*** Supplied entries ***

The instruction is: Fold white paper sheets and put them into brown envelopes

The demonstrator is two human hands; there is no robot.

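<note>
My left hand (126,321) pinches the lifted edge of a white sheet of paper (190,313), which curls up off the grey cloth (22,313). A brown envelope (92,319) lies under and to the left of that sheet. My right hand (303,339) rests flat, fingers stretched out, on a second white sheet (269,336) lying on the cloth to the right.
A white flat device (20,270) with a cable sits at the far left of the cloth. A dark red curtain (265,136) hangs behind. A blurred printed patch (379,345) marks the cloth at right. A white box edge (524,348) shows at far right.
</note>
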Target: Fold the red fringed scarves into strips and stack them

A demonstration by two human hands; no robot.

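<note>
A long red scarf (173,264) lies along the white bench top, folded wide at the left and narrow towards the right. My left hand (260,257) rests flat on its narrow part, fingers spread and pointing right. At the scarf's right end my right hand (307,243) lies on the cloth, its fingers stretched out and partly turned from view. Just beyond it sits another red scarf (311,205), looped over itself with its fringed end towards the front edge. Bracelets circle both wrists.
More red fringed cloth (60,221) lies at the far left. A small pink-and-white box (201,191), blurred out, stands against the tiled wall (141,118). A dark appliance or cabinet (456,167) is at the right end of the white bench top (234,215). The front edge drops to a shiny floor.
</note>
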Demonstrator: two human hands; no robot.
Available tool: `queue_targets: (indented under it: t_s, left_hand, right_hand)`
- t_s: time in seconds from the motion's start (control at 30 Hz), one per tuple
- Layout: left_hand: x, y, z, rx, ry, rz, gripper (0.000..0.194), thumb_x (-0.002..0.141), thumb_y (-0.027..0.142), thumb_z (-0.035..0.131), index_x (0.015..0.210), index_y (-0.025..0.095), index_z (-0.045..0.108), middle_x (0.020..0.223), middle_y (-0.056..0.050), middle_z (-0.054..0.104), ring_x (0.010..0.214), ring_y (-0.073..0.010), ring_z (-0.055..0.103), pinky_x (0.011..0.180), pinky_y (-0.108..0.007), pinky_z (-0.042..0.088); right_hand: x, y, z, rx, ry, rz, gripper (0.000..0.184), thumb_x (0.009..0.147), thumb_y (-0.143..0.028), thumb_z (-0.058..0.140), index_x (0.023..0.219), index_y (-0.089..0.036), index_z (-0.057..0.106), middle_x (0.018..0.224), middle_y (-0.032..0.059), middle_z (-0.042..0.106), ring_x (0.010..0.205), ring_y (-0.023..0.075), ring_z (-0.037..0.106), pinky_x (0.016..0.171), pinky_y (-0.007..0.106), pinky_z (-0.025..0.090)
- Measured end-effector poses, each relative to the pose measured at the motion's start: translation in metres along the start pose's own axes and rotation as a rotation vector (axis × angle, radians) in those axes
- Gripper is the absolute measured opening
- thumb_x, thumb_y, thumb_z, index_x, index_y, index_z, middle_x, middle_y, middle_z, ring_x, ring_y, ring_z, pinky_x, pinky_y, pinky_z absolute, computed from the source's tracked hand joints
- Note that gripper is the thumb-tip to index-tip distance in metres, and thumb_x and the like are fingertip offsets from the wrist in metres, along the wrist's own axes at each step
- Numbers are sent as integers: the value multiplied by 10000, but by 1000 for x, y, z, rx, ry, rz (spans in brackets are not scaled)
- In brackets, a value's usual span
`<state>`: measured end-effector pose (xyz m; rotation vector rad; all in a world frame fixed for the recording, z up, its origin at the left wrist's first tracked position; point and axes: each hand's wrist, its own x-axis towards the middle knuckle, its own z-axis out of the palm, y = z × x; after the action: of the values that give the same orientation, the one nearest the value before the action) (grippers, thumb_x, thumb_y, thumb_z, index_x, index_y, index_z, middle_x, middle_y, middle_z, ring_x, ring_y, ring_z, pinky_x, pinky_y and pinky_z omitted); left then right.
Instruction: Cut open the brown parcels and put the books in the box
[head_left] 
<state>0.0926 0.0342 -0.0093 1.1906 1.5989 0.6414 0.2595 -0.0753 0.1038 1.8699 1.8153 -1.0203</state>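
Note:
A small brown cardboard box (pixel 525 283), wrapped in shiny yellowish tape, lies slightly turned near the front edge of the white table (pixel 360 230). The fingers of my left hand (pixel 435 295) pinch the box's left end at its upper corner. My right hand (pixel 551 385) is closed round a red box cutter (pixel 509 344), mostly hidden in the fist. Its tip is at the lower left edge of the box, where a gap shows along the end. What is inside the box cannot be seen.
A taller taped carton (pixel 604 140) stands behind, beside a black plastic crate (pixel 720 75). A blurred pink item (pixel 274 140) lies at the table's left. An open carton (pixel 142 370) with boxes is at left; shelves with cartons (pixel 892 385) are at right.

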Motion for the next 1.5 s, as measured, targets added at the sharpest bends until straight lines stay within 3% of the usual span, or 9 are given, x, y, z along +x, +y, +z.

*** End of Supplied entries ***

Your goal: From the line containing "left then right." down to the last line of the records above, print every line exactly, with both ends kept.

Output for this task:
`<state>`: measured end-effector pose (xyz m; rotation vector rad; all in a world frame fixed for the recording, z up, its origin at the left wrist's first tracked position; point and axes: each hand's wrist, its own x-axis towards the middle knuckle, its own z-axis out of the palm, y = z × x; after the action: of the values that give the same orientation, the one nearest the value before the action) (grippers, thumb_x, thumb_y, thumb_z, index_x, index_y, index_z, middle_x, middle_y, middle_z, ring_x, ring_y, ring_z, pinky_x, pinky_y and pinky_z omitted); left then right.
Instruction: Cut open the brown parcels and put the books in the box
[head_left] 
<state>0.0926 0.0342 -0.0093 1.1906 1.5989 0.6414 0.2595 -0.0753 0.1038 1.8699 1.8153 -1.0203</state>
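Note:
A small brown cardboard box (pixel 525 283), wrapped in shiny yellowish tape, lies slightly turned near the front edge of the white table (pixel 360 230). The fingers of my left hand (pixel 435 295) pinch the box's left end at its upper corner. My right hand (pixel 551 385) is closed round a red box cutter (pixel 509 344), mostly hidden in the fist. Its tip is at the lower left edge of the box, where a gap shows along the end. What is inside the box cannot be seen.
A taller taped carton (pixel 604 140) stands behind, beside a black plastic crate (pixel 720 75). A blurred pink item (pixel 274 140) lies at the table's left. An open carton (pixel 142 370) with boxes is at left; shelves with cartons (pixel 892 385) are at right.
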
Motion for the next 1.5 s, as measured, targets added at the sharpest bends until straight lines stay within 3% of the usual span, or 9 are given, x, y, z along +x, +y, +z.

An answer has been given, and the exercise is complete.